“No!” I yelled. “He’s got to go! Make him go!” I yelled to no one in particular. My cries were lost inside the crowd.
There were guards in dark suits speaking into his ear, but King Najeeb didn’t seem to notice them or care. He was shaking the hands of his people. Blessing babies and waving at the masses like a returning, conquering hero.
He walked without a worry or a fear in the world right through the heart of Security Perimeter B—the area that was most dangerous for short-range arms and high-powered explosives.
Was it that thought that made me stop? I don’t know. Maybe my subconscious saw the small, abandoned package before the rest of me could process what it meant. Maybe it was Joe Solomon’s voice in the back of my head or my father’s angel on my shoulder, but in any case I did stop.
And I looked at the package on the ground, directly in the king’s path.
And I heard my own voice scream, “Bomb!”
Looking back, it was like it happened in slow motion—like running through sand. One moment, I was watching the king stroll through his people, shaking hands. The next there was nothing but a cloud of smoke and terror. People screamed. Children cried. But it all sounded so far away, like a TV blaring in a distant room.
I coughed and squinted. The force of the blow had knocked me to the ground, and my side ached. My hands hurt. It took everything I had to force myself upright.

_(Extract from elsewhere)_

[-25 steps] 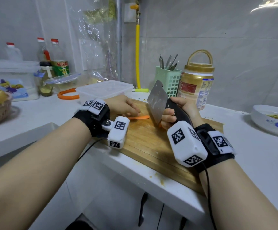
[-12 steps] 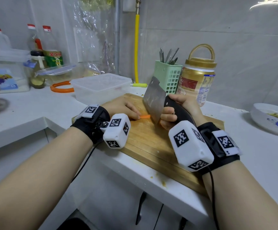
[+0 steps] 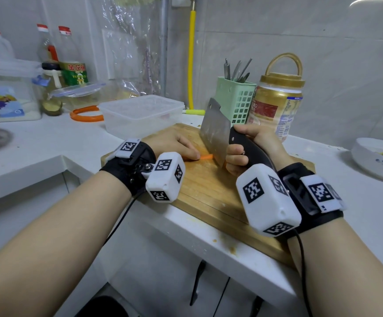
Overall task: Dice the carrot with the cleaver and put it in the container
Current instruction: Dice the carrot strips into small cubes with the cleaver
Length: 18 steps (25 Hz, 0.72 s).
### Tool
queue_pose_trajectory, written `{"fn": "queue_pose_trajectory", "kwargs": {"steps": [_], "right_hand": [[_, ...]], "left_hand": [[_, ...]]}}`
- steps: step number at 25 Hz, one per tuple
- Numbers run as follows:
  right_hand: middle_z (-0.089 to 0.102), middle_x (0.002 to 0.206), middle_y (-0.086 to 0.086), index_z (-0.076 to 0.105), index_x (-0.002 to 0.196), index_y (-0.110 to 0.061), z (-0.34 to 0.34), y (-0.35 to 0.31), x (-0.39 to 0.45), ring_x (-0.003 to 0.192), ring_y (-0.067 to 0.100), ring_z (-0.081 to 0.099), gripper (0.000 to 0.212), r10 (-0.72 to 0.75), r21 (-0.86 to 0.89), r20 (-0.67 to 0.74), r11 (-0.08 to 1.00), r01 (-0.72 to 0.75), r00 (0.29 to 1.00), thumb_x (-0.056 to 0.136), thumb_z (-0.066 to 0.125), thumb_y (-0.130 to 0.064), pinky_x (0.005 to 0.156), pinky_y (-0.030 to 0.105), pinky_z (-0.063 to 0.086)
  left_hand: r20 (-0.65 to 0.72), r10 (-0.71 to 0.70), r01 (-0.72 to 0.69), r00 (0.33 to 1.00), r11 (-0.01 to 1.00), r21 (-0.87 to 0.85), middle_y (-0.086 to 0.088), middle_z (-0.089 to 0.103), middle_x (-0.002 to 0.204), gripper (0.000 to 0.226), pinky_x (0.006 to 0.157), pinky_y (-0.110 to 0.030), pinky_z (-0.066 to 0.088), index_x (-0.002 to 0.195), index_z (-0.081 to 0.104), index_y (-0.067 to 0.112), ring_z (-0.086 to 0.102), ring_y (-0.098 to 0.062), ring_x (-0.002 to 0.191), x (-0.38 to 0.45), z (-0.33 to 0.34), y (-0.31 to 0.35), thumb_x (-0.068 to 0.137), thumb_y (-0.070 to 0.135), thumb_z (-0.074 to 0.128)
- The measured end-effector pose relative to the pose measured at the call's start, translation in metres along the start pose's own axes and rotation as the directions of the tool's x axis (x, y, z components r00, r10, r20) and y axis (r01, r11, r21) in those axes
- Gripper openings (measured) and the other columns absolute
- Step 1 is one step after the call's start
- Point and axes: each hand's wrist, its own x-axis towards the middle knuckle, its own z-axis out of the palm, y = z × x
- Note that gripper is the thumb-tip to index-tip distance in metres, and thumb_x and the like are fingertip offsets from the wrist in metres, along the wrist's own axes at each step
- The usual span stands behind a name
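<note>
Two hands are working over a wooden cutting board (image 3: 208,193) that is lying on a white tabletop (image 3: 48,143). The left hand (image 3: 170,145) is resting palm down on the board, its fingertips pressing on the near end of a thin orange strip of carrot (image 3: 206,156), apparently to be keeping it from sliding under the blade. How much carrot is lying beneath the hand cannot be told. The right hand (image 3: 252,147) is wrapping its fingers tightly around the black handle of a cleaver (image 3: 215,131), close up against the blade, a grip that is likely giving better control. The broad steel blade is standing nearly upright, its edge meeting the carrot strip just beside the left fingertips, so the cut seems to be taking a short piece off the free end. A little orange is showing on the far side of the blade, behind the right fingers.

A clear plastic container (image 3: 142,113) is sitting open just beyond the board's far left corner, within easy reach for receiving the diced pieces; no carrot is visible inside it. Judging by this, the dicing is under way and the transfer is not yet begun.
</note>
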Motion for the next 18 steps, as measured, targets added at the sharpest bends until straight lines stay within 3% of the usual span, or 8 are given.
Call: {"fn": "queue_pose_trajectory", "kwargs": {"steps": [4, 11, 18], "right_hand": [[0.038, 0.044, 0.003, 0.043, 0.075, -0.010, 0.0046, -0.0003, 0.0024, 0.030, 0.015, 0.034, 0.032, 0.013, -0.081, -0.039, 0.997, -0.016, 0.999, 0.097, 0.039, -0.032, 0.052, 0.027, 0.018], [0.037, 0.045, 0.002, 0.041, 0.075, -0.011, 0.0033, 0.0014, 0.0055, 0.030, 0.015, 0.034, 0.031, 0.038, -0.093, -0.032, 0.995, -0.041, 0.999, 0.097, 0.039, -0.033, 0.052, 0.027, 0.017], [0.037, 0.043, 0.000, 0.033, 0.081, -0.016, -0.0037, -0.0002, 0.0031, 0.031, 0.013, 0.035, 0.024, -0.030, -0.031, -0.033, 0.999, 0.029, 0.999, 0.096, 0.044, -0.031, 0.045, 0.022, 0.025]], "left_hand": [[0.002, 0.001, -0.001, 1.000, 1.000, 0.006, 0.014, 0.075, 0.088, 0.008, 0.098, -0.027, 0.046, 0.083, 0.080, 0.026, 0.065, -0.005, 0.098, 0.0012, -0.0002, -0.0017, 0.077, 0.030, 0.080], [0.000, -0.006, 0.006, 1.000, 0.999, 0.046, 0.012, 0.074, 0.096, 0.008, 0.106, -0.039, 0.043, 0.081, 0.079, 0.034, 0.063, -0.009, 0.106, 0.0038, -0.0009, -0.0045, 0.074, 0.038, 0.081], [0.015, 0.015, -0.016, 1.000, 1.000, 0.019, 0.021, 0.073, 0.092, 0.002, 0.107, -0.030, 0.041, 0.081, 0.079, 0.030, 0.063, 0.000, 0.102, 0.0021, -0.0012, -0.0018, 0.080, 0.029, 0.078]]}}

“Cam!” Zach was yelling. I realized there was static in my ear. The blast must have knocked out our comms units. In the smoke, we were practically deaf and blind.
“Cam!” Bex yelled.
“I’m here!” I said. There was a bleeding woman carrying a child.
A man stumbled through the crowd, his face so covered in blood that I couldn’t even tell what damage had been done.
“I’m here,” I said, softer, as I pushed against the current of people trying to flee the blast site. I had to see it. The crater where the bomb had begun. The mangled bodies of the guards and the man who was Caspia’s only hope for peace.
“And I’m too late.”
Chapter Thirty-one
Surely that wasn’t the longest night of my life, but it felt like it.
Not one of us protested when Liz insisted we stop and clean our wounds in the bathroom of a gas station outside the city. They were inconsequential, really. Scrapes and bruises. I had a pretty nasty cut on my shoulder, but nothing any worse than any of us had had before. We’d been on the perimeter of the blast radius. Ten feet closer to the king, and we wouldn’t have been so lucky.
Once we were back in the van, I risked a glance at Zach. No one had tended to his scrapes and burns. No one had tried to. He just kept staring out the window, looking for what, exactly, I didn’t really know.
Maybe a way out.
Maybe a chance to turn back time.
We kept the radio of the van turned low. News of the king’s assassination swept across the globe. Riots were spreading throughout Caspia and beyond, crossing borders, a whole region on fire. Chaos was the new norm. The world was a powder keg, and I rubbed my sore body, afraid I’d just felt the spark.
We drove all night, heading south along the coastline until I was almost convinced Zach was going to drive us out to sea.
Finally there was a dock with a small ferry that you had to push with a long pole, like it was still 1850. At last there was an island and an overgrown pathway and a house surrounded by tall trees filled with Spanish moss, a massive wraparound porch and a scene befitting Scarlett O’Hara.
“What is this place, Zach?” I asked, but he didn’t answer. He just kicked the front door; but it didn’t put up a fight, splintering easily, swinging open. Liz carried her computers protectively like there might be an alligator or a monster after her hard drive. But Zach said nothing. He just kept looking at the staircase as if waiting for a ghost to descend from the second floor.
It had been a grand old house once, a mansion. But everything about it had fallen into rubble from decades of disuse and neglect.
“Is this one of Joe’s houses?” I waited, but Zach was speechless. “If it’s Joe’s house, Zach, we probably shouldn’t stay. Someone may track us here.”
“Not Joe.” Zach shook his head.
“But you know it.” It wasn’t really a question, not a guess. I inched slowly closer. “Whose house is it, Zach?”
“It’s safe.” He turned. “We’ll be safe.”
“Zach…” I reached for him, but he pulled away and walked to the corner of the room, measuring his footsteps carefully, listening until one step sounded slightly different from the others. Then he knelt to the floor and removed one of the boards and reached inside to pull out six birthday candles and a G.I. Joe, a rumpled five-dollar bill and an assortment of broken crayons—and only then did I know where Zach had brought us. After all, that wasn’t the covert stash of an operative; it was the hiding place of a child.
“This was your mother’s safe house,” I whispered.
But Zach just looked around the big, dusty rooms that must have been so grand, once upon a time. “No. It was her house,” he said.
Spies aren’t like normal people. No one expects us to have houses and mortgages, tire swings and barbecues on the Fourth of July. But every spy is somebody’s child, and I stepped across those dusty floorboards, wondering what kind of place had given birth to the woman we called Catherine.